- **Exercise description**
Give back exactly the lines of the material below, starting with the line with "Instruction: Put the" and going on through the line with "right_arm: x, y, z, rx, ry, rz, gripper".

- **Dataset section**

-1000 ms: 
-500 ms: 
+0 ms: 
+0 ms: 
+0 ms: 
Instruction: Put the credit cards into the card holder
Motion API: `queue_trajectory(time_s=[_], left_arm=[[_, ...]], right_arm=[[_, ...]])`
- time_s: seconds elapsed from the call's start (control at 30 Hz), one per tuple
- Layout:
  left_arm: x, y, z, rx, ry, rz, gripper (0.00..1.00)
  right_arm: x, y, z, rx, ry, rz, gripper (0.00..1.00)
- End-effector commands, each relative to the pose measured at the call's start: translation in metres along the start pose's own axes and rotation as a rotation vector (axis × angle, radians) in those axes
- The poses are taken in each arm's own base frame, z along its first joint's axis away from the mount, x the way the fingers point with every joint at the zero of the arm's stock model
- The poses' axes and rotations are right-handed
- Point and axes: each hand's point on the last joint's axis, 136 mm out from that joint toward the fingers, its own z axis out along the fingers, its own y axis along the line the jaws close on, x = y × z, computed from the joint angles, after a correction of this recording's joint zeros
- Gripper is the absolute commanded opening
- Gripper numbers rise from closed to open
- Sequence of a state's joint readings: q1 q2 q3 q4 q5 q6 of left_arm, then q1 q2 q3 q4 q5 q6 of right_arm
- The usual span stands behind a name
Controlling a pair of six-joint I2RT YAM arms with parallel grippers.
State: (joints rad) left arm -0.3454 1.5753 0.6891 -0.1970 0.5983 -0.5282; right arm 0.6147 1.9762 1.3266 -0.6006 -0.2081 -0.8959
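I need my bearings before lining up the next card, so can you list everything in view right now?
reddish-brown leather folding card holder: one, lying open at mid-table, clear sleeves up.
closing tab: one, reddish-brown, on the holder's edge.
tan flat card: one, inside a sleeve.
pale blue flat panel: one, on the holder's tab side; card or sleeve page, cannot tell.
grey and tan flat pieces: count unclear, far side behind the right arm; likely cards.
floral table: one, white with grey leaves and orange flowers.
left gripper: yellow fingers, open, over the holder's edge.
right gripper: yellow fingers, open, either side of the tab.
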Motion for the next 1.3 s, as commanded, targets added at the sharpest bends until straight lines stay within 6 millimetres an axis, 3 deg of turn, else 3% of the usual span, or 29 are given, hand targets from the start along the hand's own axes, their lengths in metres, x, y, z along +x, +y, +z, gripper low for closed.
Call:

- **Answer to the problem**
Instruction: Put the credit cards into the card holder
Motion API: `queue_trajectory(time_s=[_], left_arm=[[_, ...]], right_arm=[[_, ...]])`
- time_s: seconds elapsed from the call's start (control at 30 Hz), one per tuple
- Layout:
  left_arm: x, y, z, rx, ry, rz, gripper (0.00..1.00)
  right_arm: x, y, z, rx, ry, rz, gripper (0.00..1.00)

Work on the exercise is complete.